Macam-macam Natural Certainty Contracts (NCC)
sebagai berikut :
a)
Akad
jual beli, seperti :
Murabahah
b)
Akad
sewa-menyewa, seperti :
1.
Ijarah adalah
akad
pemindahan
hak guna
atas suatu barang atau jasa dalam waktu tertentu
melalui pembayaran sewa/upah tanpa diikuti
dengan pemindahan kepemilikan barang itu sendiri.
2.
Ijarah Muntahiya Bittamlik (IMBT)
adalah ijarah yang membuka kemungkinan
perpindahan kepemilikan atas objek
ijarahnya nya pada akhir periode.[10]
2)
Natural
Uncertainty Contract (NUC), adalah kontrak/akad dalam bisnis yang
tidak memberikan kepastian pendapatan, baik dari segi jumlah maupun waktunya.

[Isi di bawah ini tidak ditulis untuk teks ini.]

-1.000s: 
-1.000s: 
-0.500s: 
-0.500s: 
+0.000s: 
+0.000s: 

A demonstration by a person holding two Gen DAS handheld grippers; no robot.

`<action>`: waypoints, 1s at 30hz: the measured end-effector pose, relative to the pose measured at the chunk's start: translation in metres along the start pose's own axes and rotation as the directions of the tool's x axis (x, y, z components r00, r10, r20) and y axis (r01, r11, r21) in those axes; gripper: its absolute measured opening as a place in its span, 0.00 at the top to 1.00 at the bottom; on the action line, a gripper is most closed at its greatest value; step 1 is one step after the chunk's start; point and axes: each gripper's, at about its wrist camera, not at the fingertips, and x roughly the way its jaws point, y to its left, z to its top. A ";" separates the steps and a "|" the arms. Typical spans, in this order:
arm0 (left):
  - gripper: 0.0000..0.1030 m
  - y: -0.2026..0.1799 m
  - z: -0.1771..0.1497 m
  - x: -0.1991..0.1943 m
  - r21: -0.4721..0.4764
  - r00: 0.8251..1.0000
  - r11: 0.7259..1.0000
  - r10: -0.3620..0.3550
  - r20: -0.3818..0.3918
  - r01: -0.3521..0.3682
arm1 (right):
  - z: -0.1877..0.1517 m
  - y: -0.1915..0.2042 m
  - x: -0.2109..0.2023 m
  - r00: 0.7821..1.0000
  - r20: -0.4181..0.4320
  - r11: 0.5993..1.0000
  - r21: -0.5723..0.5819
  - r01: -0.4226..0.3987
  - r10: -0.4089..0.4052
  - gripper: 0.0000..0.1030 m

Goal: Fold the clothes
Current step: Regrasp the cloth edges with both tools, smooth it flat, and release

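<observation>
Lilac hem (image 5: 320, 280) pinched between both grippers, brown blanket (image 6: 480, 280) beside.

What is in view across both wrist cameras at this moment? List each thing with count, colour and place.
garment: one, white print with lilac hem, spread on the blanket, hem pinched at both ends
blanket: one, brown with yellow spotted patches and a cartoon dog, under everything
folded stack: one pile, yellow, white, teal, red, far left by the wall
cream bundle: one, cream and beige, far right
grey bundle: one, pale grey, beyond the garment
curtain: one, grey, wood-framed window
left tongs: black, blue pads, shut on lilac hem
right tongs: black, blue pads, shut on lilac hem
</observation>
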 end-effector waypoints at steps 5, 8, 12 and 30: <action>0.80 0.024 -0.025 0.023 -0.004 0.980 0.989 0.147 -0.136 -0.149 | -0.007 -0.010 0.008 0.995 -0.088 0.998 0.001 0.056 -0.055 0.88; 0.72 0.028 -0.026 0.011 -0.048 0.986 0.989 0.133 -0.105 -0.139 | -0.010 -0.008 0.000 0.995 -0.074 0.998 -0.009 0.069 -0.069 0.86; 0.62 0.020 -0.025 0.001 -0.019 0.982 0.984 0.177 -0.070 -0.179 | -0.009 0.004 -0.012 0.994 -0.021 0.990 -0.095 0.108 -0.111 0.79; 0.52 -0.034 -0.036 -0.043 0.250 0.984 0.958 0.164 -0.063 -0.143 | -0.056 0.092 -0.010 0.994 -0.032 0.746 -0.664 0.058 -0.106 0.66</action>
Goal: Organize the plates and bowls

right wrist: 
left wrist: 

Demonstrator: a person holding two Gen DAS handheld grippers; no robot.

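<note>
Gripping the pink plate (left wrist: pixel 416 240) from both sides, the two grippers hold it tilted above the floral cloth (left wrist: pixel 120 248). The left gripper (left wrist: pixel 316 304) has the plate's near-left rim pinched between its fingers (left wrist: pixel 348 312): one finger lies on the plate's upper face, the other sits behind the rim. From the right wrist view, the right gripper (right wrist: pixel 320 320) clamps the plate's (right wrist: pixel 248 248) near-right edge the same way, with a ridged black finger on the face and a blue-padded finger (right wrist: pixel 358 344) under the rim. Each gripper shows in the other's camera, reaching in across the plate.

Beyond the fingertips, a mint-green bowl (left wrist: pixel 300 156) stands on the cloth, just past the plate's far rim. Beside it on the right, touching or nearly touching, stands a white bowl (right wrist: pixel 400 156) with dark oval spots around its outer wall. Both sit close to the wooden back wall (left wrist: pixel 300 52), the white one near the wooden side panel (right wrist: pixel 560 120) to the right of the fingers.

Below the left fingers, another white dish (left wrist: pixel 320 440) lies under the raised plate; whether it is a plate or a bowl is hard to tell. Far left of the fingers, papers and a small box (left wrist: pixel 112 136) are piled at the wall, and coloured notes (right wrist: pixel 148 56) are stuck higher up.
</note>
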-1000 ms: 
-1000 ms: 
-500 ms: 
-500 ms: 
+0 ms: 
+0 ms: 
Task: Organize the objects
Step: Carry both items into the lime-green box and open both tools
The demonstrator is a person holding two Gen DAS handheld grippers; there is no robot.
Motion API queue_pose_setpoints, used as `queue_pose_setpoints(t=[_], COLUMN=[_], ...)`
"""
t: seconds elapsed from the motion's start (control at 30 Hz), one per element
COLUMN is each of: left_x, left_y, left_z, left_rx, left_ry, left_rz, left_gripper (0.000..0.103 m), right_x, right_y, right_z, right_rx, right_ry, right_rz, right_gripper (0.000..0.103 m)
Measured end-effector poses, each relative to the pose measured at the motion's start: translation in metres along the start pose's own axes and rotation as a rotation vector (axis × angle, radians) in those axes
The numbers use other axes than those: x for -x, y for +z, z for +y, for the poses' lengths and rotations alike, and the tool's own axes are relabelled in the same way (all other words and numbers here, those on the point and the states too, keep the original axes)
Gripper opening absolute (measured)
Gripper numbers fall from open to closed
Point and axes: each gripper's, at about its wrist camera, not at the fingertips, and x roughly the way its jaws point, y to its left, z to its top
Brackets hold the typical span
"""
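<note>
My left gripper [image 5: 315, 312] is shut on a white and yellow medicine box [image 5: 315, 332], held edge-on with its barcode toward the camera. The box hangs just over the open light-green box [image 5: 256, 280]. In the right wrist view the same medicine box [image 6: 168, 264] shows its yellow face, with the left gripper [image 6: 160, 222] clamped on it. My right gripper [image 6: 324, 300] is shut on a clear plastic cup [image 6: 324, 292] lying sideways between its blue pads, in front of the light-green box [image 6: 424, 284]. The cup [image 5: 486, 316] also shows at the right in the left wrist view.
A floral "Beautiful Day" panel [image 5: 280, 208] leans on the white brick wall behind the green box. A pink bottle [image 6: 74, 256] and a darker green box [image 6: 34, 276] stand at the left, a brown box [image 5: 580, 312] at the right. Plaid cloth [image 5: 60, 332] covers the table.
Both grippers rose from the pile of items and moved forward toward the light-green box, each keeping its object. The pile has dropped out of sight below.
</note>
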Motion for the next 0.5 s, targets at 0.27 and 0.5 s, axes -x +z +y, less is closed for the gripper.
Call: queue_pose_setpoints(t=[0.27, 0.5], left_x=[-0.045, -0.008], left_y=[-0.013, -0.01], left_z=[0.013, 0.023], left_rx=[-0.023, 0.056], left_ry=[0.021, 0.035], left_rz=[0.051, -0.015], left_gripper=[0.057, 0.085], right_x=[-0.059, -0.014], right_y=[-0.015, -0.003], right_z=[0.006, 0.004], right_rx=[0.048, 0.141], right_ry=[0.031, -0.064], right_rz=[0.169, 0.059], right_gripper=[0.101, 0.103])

Dalam NUC, pihak-pihak yang bertransaksi saling mencampurkan asetnya (baik real assets maupun financial assets) menjadi satu kesatuan, dan kemudian menanggung
risiko bersama-sama untuk mendapatkan keuntungan. Di sini, keuntungan dan
kerugian ditanggung bersama (loss and
profit sharing). Yang termasuk dalam kontrak ini adalah kontrak-kontrak
investasi, seperti musharakah,
mudarabah.[11]
B.
Pembiayaan Ijarah Multi Jasa
Produk pembiayaan Murabahah
diciptakan untuk memenuhi kebutuhan nasabah akan barang. Adapun untuk memenuhi
kebutuhan nasabah akan jasa, seperti; pendidikan, pelayanan kesehatan dan
ibadah umrah maka Lembaga Keuangan Syariah [LKS] memiliki produk yang dinamakan
dengan Pembiayaan Multijasa.
Pembiayaan Multijasa adalah penyediaan dana atau
tagihan yang dapat dipersamakan dengan itu berupa transaksi multijasa dengan
menggunakan akad ijarah berdasarkan
persetujuan atau kesepakatan antara bank dengan nasabah pembiayaan yang
mewajibkan nasabah pembiayaan untuk melunasi hutang/kewajibannya sesuai dengan
akad.[12]
Fitur dan mekanisme Pembiayaan Multijasa atas
dasar akad Ijarah adalah ;
·
Bank bertindak sebagai penyedia dana
dalam kegiatan transaksi Ijarah dengan nasabah;
·
Bank wajib menyediakan dana untuk
merealisasikan penyediaan objek sewa yang dipesan nasabah;
·
Pengembalian atas penyediaan dana
bank dengan cara cicilan.
Untuk lebih jelasnya, 2 ilustrasi berikut ini
dapat membantu untuk memahami akad yang terjadi dalam pembiayaan Multijasa:
·
A terkena penyakit dan datang ke
rumah sakit untuk berobat. Setelah diberi resep, A mengambil obat kemudian
membayarnya, beserta semua biaya jasa lain dari rumah sakit itu. Karena
biayanya besar dan A tidak memiliki uang tunai maka A meminjam uang B. Lalu
kwitansi pembayaran itu ia simpan. Esoknya A datang ke bank syariah dan meminta
pembiayaan untuk mengganti pinjaman B, sedangkan A sendiri akan membayar kepada
bank secara cicilan sampai lunas. Karena pembiayaan itu dari bank, tentu saja
bank tidak bisa memberikannya tanpa ada pertambahan. Maka fee pun dihitung dan
ditambahkan kepada nilai nominal pembayaran jasa itu.
·
AB mengikuti ujian masuk perguruan
tinggi negri. Karena AB tidak memiliki dana yang cukup untuk melunasi biaya, ia
mengajukan pembiayaan Multijasa ke salah satu Lembaga Keuangan Syariah. Setelah
menyetujui pembiayaan LKS mewakilkan kepada AB untuk menyewa jasa pendidikan
atas nama dan untuk LKS. Kemudian LKS menyewakan jasa pendidikan tersebut
kepada AB dengan pembayaran tidak tunai (angsuran) dengan ditambah fee.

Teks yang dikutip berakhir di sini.